キリスト教の新約聖書の中、特にルカ福音書に、天使ガブリエルがマリアにイエスを身ごもった事(処女懐胎)を告げるという話があって、これを一言で「受胎告知」と呼びます。
その日を記念して、キリスト教、特にカトリックではその日を「マリアお告げの日」として年間を通して固定した休日としています。
それが今日、3月25日。自分はクリスチャンじゃないので、もちろん休みではありません。キリスト教では、キリストの受難に思いをはせて静かに暮らそうと言う四旬節の真っ只中。
教会の音楽も、四旬節の間はお休みでしたが、今日だけは例外。そこでこの日に関連したJ.S.バッハのカンタータは、作品番号でBWV1という最初の番号を付された「Wie schön leuchtet der Morgenstern(暁の明星のいと麗しきかな)」です。
それと単独の曲として「聖母マリアの祈り」に曲をつけたのが「Magnificat(マニフィカト、我が心、主を崇め)」と呼ばれるもの。基本的には様々な作曲家が作っていて、もちろんバッハも作りました(BWV243)。

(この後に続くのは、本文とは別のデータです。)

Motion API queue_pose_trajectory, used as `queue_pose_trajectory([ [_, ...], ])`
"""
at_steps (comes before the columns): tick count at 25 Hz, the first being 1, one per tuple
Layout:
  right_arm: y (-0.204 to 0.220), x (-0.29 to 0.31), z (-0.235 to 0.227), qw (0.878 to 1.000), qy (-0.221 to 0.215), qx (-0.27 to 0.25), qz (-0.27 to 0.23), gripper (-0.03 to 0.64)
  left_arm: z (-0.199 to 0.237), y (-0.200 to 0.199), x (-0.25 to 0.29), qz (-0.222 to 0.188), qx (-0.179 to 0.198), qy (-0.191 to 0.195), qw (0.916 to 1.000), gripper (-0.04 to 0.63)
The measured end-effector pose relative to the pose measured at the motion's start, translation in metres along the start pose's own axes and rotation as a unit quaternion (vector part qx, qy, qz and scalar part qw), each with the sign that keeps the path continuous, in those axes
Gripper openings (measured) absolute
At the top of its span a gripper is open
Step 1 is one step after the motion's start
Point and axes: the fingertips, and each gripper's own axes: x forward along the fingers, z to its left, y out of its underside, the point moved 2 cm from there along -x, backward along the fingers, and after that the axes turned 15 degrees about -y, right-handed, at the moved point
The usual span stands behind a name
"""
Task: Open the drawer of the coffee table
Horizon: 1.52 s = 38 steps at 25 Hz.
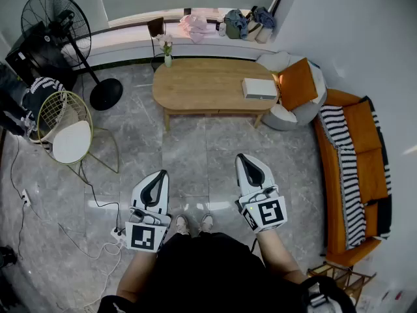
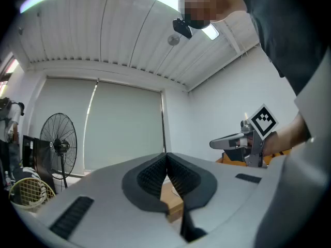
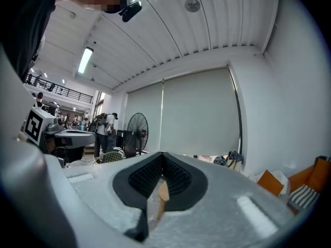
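1. At the far left a standing fan (image 1: 55, 21) and a wire chair (image 1: 64, 129) with a white seat pad are seen. Both are well clear of any path to the table.
2. The left gripper (image 1: 159, 176) is held level, low in the head view, above the grey floor. Its jaws are pressed together at the tips and nothing is carried between them.
3. The coffee table (image 1: 202, 83), an oval wooden one, is found ahead at the upper middle, well apart from both grippers. A vase (image 1: 167, 52) is set at its left rear corner and a white box (image 1: 259, 88) on its right end. The drawer cannot be made out from above; it is judged to sit in the near front edge, below the top.
4. The right gripper (image 1: 245, 160) is held level beside the left one, slightly further forward. Its jaws are likewise closed tip to tip and empty.
5. At the right wall an orange sofa (image 1: 355, 168) with a striped throw is seen.
6. The approach is judged to be the step in hand; no contact has been made. For the next move, the table must be neared, one gripper lowered to the front edge, its jaws parted, and the drawer's pull found and gripped.
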Motion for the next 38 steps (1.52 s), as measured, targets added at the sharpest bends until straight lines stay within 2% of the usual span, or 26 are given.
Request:
queue_pose_trajectory([
  [7,0.006,-0.007,-0.006,1.000,-0.001,0.003,0.000,0.005,-0.010,0.005,-0.001,0.006,0.006,0.001,1.0000,0.008],
  [12,0.010,-0.022,-0.014,0.999,-0.011,0.025,-0.024,0.005,-0.019,0.007,0.001,0.009,0.009,-0.003,0.9999,0.008],
  [24,0.037,-0.043,-0.033,0.999,-0.019,0.046,-0.015,0.005,-0.028,0.018,0.000,0.020,0.028,-0.028,0.9990,0.008],
  [32,0.046,-0.019,-0.067,0.999,0.008,0.050,0.010,0.005,-0.015,0.035,0.052,0.029,0.009,-0.005,0.9995,0.008],
  [38,0.047,0.049,-0.111,0.998,0.018,0.054,0.037,0.005,0.025,0.037,0.133,0.007,-0.005,0.008,0.9999,0.008],
])
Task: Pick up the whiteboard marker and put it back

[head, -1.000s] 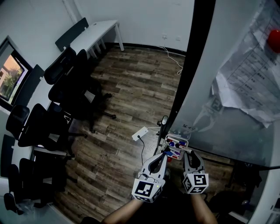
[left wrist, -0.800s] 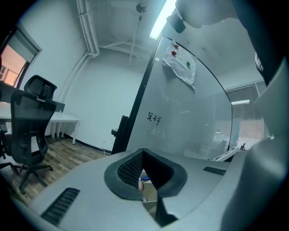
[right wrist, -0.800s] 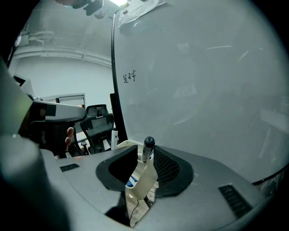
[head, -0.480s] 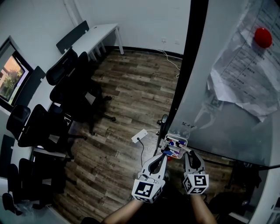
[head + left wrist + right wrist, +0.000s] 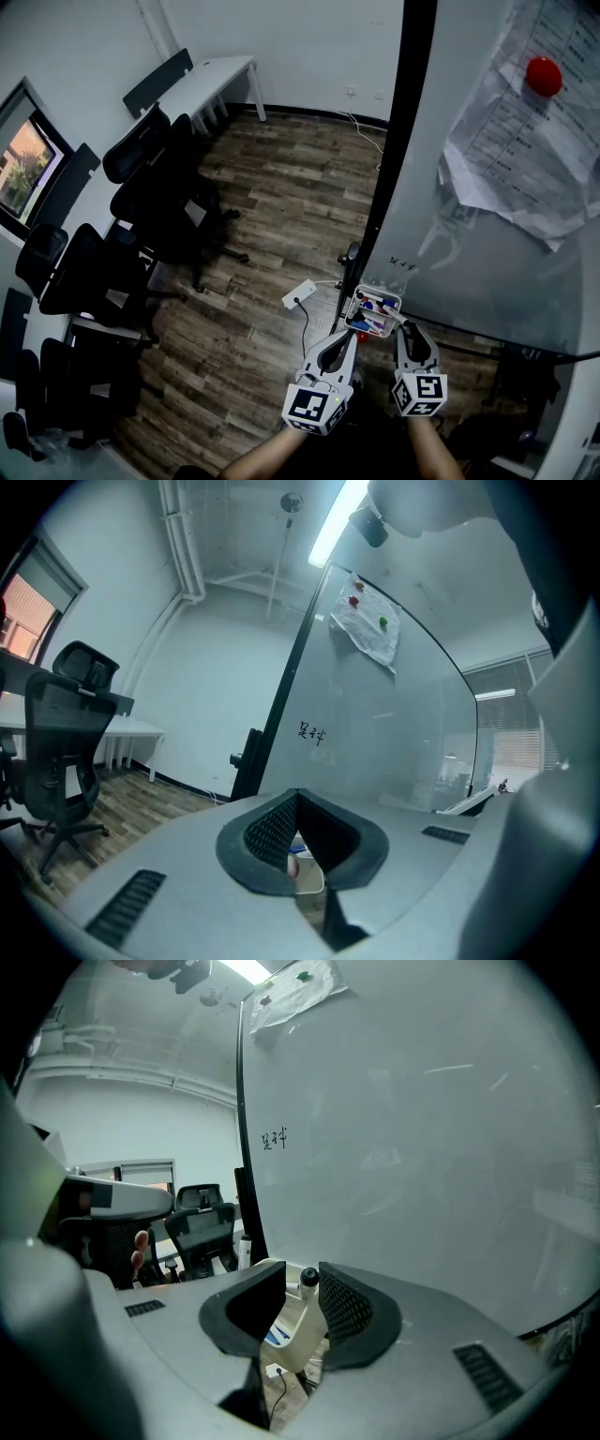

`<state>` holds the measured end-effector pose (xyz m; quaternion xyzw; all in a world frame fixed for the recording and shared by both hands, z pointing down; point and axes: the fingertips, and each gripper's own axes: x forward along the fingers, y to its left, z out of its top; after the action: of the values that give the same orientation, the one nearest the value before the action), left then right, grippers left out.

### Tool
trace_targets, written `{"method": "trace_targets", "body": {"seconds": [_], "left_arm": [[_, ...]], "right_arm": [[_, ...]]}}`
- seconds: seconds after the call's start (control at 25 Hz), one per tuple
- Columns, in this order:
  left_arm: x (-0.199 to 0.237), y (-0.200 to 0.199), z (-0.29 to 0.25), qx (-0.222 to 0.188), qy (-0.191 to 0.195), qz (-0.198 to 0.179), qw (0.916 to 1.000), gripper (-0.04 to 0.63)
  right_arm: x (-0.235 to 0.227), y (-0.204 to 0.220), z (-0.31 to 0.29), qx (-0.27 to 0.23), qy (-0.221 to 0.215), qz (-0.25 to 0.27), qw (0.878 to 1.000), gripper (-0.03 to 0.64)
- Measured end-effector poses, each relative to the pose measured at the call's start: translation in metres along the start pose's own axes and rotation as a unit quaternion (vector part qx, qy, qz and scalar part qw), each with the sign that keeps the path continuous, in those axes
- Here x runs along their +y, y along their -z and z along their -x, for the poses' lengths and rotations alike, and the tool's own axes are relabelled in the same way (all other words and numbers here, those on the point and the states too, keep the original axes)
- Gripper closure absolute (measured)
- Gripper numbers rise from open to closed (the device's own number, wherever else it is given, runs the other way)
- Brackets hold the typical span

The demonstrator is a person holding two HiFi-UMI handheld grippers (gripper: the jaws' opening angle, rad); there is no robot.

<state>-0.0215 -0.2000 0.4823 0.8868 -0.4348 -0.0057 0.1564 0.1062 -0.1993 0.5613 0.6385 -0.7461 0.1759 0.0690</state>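
Note:
A white tray (image 5: pixel 359 302) of several coloured markers hangs at the foot of the whiteboard (image 5: pixel 487 272). In the head view my right gripper (image 5: pixel 405 327) sits just right of the tray. It is shut on a white whiteboard marker (image 5: pixel 397 320) that slants toward the tray's rim. In the right gripper view the marker's black end (image 5: pixel 307 1281) sticks up between the pads of the right gripper (image 5: pixel 302 1279), with the tray's wall (image 5: pixel 298 1340) behind it. My left gripper (image 5: pixel 349 330) points at the tray's near side. Its fingertips meet, and nothing is between them in the left gripper view (image 5: pixel 298 799).
The whiteboard's black frame post (image 5: pixel 394 169) runs down to the floor. Papers (image 5: pixel 525 159) hang under a red magnet (image 5: pixel 543 75). A white power strip (image 5: pixel 300 286) with a cable lies on the wooden floor. Black office chairs (image 5: pixel 150 206) and a white desk (image 5: pixel 202 80) stand at the left.
The grippers, the marker and the tray keep their places. Only the head view has tilted a little, so the red magnet shows further left and higher.

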Motion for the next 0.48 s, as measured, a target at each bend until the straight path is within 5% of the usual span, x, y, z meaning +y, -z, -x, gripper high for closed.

マニフィカトは直接的に「マリアお告げの日」のためのものではないようですが、ルカ福音書の受胎告知にからんで登場するエピソードなので、とりあえずあわせて聴いておくのが適当のようです。
美術でも受胎告知は格好の題材で、特に有名なのはダ・ヴィンチの描いたものでしょう。10年くらい前に上野で展示されたとき、だいぶ並んで本物を見ました。
遠めで見たときは、思ったより大きくない絵という印象でしたが、近づいていくにつれて、あふれ出てくるエネルギーに圧倒されるような感覚にとらわれました。
異教徒にとっては、今日はキリスト教の中でのマリア信仰というものを、芸術のジャンルから知るためのきっかけにするのにいいかもしれません。